Economics Of Mahavira ► 10 ► [10.23] Introspection and Clarifications (23)

Posted: 16.06.2006

Question:
Mohammad Saheb, who did not prohibit meat eating, regards earnings through interest as forbidden, and the Jains, believing in non-violence, do the business of interest earning. Why is it so?

Answer:
In Jain literature, the two aspects of the phenomenon of interest are considered. It mentions about the Jain shravakas who used to pursue the business of money lending and also those who regarded earning interest as violence, which should be completely given up by the shravakas (devotees). Interest is a complicated question. There are two aspects of it; one is of giving help and the other is of exploitation. Let us take an example. Incapable people do not get money and suffer. One may give money to such people; and in consideration, something may be received. Inspired by such an idea, people used to give money to others and the people with small means used to manage their affairs. This would have been the initial inspiration for charging interest. This is an aspect of help. It cannot be rejected. But when such a tendency develops beyond limits, then its initial inspiration changes and a newer and different motivation emerges. The inspiration to help ends and the selfish motive takes the upper band. It is a fact that so much interest began to be charged that it led to exploitation by taking advantage of those with small capacities. The latter's helplessness was grossly misused. From this point of view, interest became a highly condemnable element.

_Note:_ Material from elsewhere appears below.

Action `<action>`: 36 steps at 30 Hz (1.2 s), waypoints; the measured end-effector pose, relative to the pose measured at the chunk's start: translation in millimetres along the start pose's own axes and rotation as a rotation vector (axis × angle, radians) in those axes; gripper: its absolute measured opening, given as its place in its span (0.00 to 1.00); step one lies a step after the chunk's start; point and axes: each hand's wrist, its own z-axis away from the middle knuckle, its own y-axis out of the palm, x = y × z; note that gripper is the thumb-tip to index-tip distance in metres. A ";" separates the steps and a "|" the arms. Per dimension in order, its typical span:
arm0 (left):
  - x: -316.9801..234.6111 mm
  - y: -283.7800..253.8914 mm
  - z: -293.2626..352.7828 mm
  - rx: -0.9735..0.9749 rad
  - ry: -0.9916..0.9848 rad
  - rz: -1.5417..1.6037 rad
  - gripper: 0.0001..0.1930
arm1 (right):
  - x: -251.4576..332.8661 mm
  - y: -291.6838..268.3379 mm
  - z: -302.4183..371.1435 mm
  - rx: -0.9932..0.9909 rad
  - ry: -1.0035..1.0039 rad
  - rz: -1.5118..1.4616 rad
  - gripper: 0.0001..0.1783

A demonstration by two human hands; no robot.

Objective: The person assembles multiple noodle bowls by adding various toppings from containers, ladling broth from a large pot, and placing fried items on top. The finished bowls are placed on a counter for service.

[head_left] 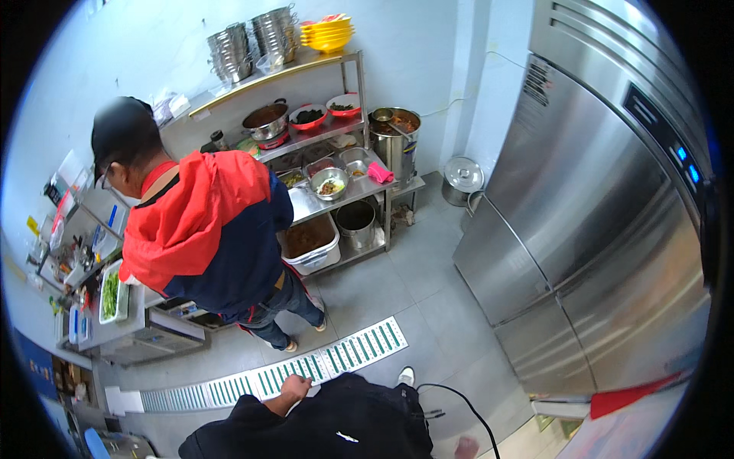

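My left hand (297,388) comes out of a black sleeve in front of my body, above the slotted floor drain. Its fingers look curled together; whatever they hold, if anything, is too small or hidden to name. My right hand cannot be made out; a blurred pinkish patch (466,447) shows at the lower edge. The front of my black jacket (336,421) fills the lower middle, with a black cable (474,413) running down beside it. Ahead, a person (206,222) in a red and navy jacket and dark cap stands turned away at a counter.
A steel shelf rack (306,57) carries pots, yellow bowls (326,34) and food containers. Near it stand a tall stockpot (395,145) and a lidded pot (463,177). A large steel fridge (596,214) takes up the right. The drain grate (290,375) crosses the tiled floor. Greens fill a tray (113,291) at left.
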 end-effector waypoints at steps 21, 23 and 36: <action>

Mohammad Saheb prohibited interest. In the given context, he did the right thing. During that period, in the middle ages, business had overlooked the objective of cooperation. The entire business of interest took the form of exploitation. He witnessed those conditions and he prohibited it. Today, the banking business goes on. The entire business has become the business of earning interest. That is collective business and, therefore, there is no exploitation. It is a refined form of exchange. Not all, therefore, are worried about it. Even those who prohibit interest also make use of it.

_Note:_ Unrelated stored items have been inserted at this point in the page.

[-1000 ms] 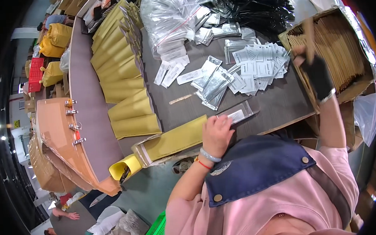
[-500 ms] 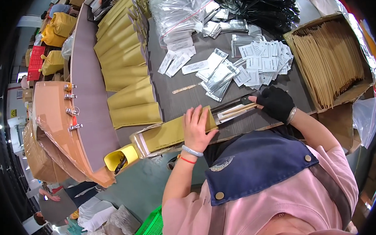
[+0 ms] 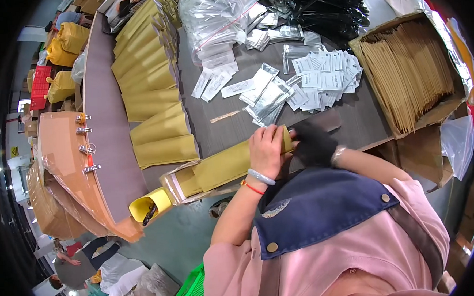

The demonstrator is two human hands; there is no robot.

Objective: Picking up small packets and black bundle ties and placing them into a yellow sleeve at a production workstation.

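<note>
A long yellow paper pouch (image 3: 224, 164) lies slanted along the near edge of the table, over a narrow taped cardboard tray (image 3: 170, 184). My left hand (image 3: 265, 153) is closed round it near its right end, fingers across the top. At that end my right hand (image 3: 314, 144), in a black fingerless glove, has its bent fingertips against the pouch's mouth. Whatever it grips there is hidden by the glove, and the hand is slightly blurred. No sticks show outside the pouch. Beyond my hands lie silver packets (image 3: 269, 95) and small white printed sachets (image 3: 324, 79).
More yellow pouches (image 3: 158, 120) overlap in a row at left. Wooden sticks fill a cardboard box (image 3: 376, 90) at right. Black wrapped utensils (image 3: 321, 7) and a clear plastic bag (image 3: 217, 26) lie at the back. A yellow holder (image 3: 162, 197) contains dark-handled scissors. Another person (image 3: 74, 270) is at lower left.
My right hand has moved left to the pouch's mouth. The sticks, black piece and clear wrapper that stuck out are out of sight. My left hand has shifted right along the pouch.
</note>
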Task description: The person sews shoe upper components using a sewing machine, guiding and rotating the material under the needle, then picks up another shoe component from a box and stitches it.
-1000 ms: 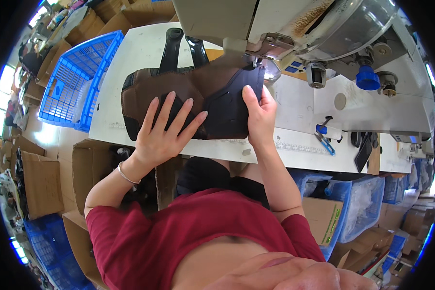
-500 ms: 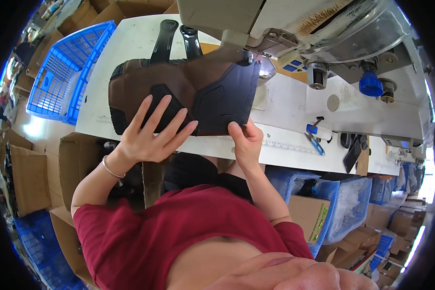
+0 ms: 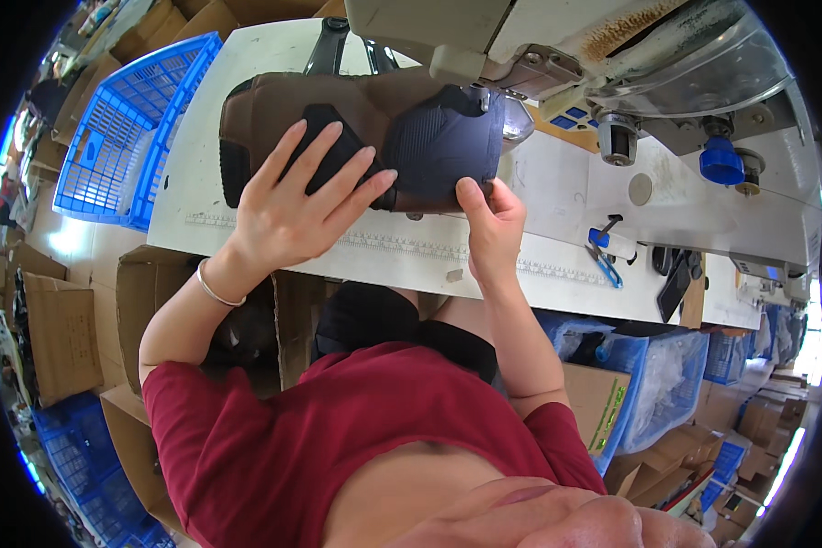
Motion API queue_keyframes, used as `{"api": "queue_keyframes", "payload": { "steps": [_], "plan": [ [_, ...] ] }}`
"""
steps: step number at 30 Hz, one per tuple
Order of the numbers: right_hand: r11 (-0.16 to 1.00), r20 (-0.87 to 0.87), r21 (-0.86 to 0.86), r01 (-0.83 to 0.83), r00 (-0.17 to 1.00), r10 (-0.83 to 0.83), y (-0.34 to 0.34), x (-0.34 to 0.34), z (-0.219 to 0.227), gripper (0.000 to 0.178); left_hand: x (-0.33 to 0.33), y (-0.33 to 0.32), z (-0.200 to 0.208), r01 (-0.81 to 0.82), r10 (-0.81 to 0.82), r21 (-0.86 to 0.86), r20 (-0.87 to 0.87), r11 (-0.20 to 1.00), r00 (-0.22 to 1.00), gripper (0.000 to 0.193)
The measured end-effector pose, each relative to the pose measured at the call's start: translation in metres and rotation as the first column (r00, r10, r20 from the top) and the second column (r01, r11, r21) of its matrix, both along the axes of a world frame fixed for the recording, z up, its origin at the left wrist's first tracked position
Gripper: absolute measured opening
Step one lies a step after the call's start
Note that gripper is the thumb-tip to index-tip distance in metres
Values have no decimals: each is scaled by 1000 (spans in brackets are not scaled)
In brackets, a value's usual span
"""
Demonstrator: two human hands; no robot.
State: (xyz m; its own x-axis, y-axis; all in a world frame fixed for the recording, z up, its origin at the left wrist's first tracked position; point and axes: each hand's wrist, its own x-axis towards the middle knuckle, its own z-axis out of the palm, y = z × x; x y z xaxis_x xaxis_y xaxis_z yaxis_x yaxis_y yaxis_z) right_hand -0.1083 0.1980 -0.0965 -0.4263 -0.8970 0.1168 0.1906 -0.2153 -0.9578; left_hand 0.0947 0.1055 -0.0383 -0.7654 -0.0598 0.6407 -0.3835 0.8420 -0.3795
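Observation:
A brown and black boot upper (image 3: 356,105) lies on the white worktable (image 3: 411,265), its right end close under the head of a sewing machine (image 3: 429,32). Spread fingers of my left hand (image 3: 292,215) rest flat on a black patch of the upper. At the lower right corner, my right hand (image 3: 493,224) pinches the edge between thumb and fingers. Two black straps (image 3: 327,47) stick out behind the upper, partly hidden by the machine head. Exactly where the needle meets the piece cannot be made out.
A blue plastic basket (image 3: 123,137) stands left of the table. Ruler markings (image 3: 411,247) run along its front. Blue-handled snips (image 3: 605,265) and a dark phone (image 3: 674,288) lie to the right. Cardboard boxes (image 3: 59,338) and a plastic-lined blue crate (image 3: 662,393) stand below.
The boot upper has shifted away from me and slightly right, with both hands moving along with it. More of the table's front strip now shows.

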Motion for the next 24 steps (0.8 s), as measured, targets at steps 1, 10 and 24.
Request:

When I consider this problem from both points of view, it appears tome that it cannot be said that it is to be totally obtained or that it is totally desirable. If the system could be refined, if somebody could reactivate the inspiration of cooperation, then its usefulness cannot be rejected. On the other hand, exploitation has to be considered as a taboo.

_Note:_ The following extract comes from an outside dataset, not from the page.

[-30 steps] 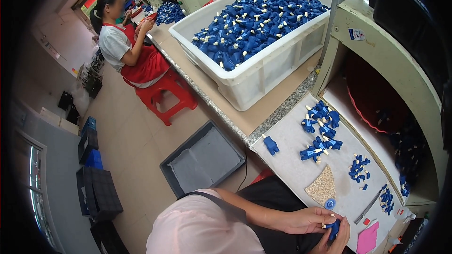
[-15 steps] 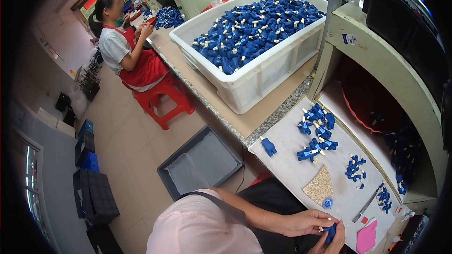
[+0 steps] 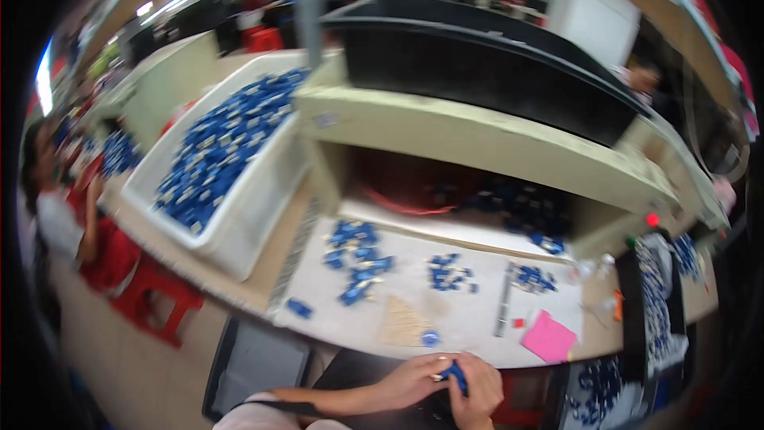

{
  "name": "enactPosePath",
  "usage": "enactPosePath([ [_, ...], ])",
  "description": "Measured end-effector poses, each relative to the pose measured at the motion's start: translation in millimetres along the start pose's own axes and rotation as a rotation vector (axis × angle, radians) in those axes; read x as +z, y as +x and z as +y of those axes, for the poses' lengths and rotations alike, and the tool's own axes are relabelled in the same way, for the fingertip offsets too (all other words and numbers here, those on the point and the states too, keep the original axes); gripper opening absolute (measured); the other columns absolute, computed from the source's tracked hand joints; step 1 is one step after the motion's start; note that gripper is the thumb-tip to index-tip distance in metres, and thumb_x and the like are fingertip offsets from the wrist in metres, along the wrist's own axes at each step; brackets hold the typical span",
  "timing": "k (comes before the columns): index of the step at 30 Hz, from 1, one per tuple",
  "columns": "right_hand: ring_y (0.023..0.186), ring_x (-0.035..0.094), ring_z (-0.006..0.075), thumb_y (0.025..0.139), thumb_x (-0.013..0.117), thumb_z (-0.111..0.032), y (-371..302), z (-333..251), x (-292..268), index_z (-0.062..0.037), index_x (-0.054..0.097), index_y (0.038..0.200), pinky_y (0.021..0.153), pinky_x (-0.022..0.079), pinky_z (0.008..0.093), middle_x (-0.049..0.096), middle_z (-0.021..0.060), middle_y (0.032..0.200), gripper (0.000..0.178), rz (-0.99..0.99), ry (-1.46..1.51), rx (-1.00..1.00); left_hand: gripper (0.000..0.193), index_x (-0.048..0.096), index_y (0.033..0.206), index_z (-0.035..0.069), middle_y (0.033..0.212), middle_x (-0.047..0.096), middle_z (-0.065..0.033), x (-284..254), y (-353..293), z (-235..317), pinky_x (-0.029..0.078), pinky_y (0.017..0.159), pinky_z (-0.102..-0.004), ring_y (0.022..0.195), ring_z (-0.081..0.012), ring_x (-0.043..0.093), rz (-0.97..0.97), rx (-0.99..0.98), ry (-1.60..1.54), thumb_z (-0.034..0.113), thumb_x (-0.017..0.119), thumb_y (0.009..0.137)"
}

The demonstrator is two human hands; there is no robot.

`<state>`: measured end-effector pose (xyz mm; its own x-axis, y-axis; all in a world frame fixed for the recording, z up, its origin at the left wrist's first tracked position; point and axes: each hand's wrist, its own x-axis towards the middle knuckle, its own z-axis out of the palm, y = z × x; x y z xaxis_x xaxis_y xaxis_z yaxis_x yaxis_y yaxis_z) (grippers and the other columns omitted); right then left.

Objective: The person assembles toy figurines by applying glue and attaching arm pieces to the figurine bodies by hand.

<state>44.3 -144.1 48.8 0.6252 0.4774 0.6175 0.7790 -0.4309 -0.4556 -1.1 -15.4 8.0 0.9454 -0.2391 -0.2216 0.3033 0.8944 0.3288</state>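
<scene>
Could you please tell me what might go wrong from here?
The blue piece held between the left grip and right grip is in front of the near edge of the worktable, so a slip could drop it off the table. The lone blue figure lies close to the table's left edge and might get knocked off. The round blue item sits near the hands and could be brushed aside.

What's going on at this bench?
A person is holding a small blue piece between the left hand and right hand, by the near edge of a white work surface. Clusters of blue parts and a pink sheet lie on it. A white tub, heaped with similar parts, stands to the left.
</scene>
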Motion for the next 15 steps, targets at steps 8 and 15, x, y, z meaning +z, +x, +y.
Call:
enactPosePath([
  [8, 0.088, 0.061, 0.0249, 0.069, 0.063, -0.005, -5.8, 1.0, -14.6, -0.0003, 0.059, 0.097, 0.072, 0.047, 0.0315, 0.062, 0.0112, 0.096, 0.028, 0.098, -0.004, 0.085, 0.028, 0.052, 0.103, 0.003, 0.103, 0.055, -0.0064, -0.2, 9.6, -2.0, 0.040, 0.089, -0.0378, 0.099, -0.0184, 0.051, 0.005, -0.050, 0.089, 0.024, 0.053, 0.086],
  [15, 0.092, 0.060, 0.0233, 0.069, 0.063, -0.006, -14.0, 6.7, -10.2, 0.0011, 0.058, 0.100, 0.074, 0.047, 0.0316, 0.061, 0.0116, 0.100, 0.032, 0.120, 0.011, 0.045, 0.036, 0.049, 0.115, 0.004, 0.111, 0.052, -0.0066, 9.6, 6.6, -2.5, 0.037, 0.091, -0.0375, 0.104, -0.0180, 0.047, 0.022, -0.016, 0.151, 0.025, 0.053, 0.086],
])
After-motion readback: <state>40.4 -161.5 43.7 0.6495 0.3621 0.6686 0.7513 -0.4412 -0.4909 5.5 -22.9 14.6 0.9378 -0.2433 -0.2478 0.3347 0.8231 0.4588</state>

We have seen that there is excessive exploitation where there is so much of compulsion and prohibition. Under compulsion, one has to make payment. This position is totally undesirable. We should express our opinion on this only after considering both aspects. In the context of the present problem, it should be maintained that selfishness and exploitation associated with interest should go out of interest. If this goes out, and only rule-bound cooperation remains, as is being followed in the banking business, it appears to me that the question of rejecting it totally does not come in the context of practical reality. Perhaps, because of this when Bhagwan Mahavira listed unethical sources of income, he did not make any mention about interest. It appears that this aspect was not so clear in those times and everything was practiced on the basis of cooperation. The conditions in the middle ages gave rise to the exploitative aspect of the practice; and from that point of view, the prescription of Mohammad Saheb can be regarded as rational. He created an awakening against acts of exploitation. For Jain society, the question should be considered variously in the context of olden times, of the middle ages and of today. In the context of the present age, the only question before the Jain society is that some steps should be taken in the direction of ending exploitation that has been associated with it, and not in ending its usefulness.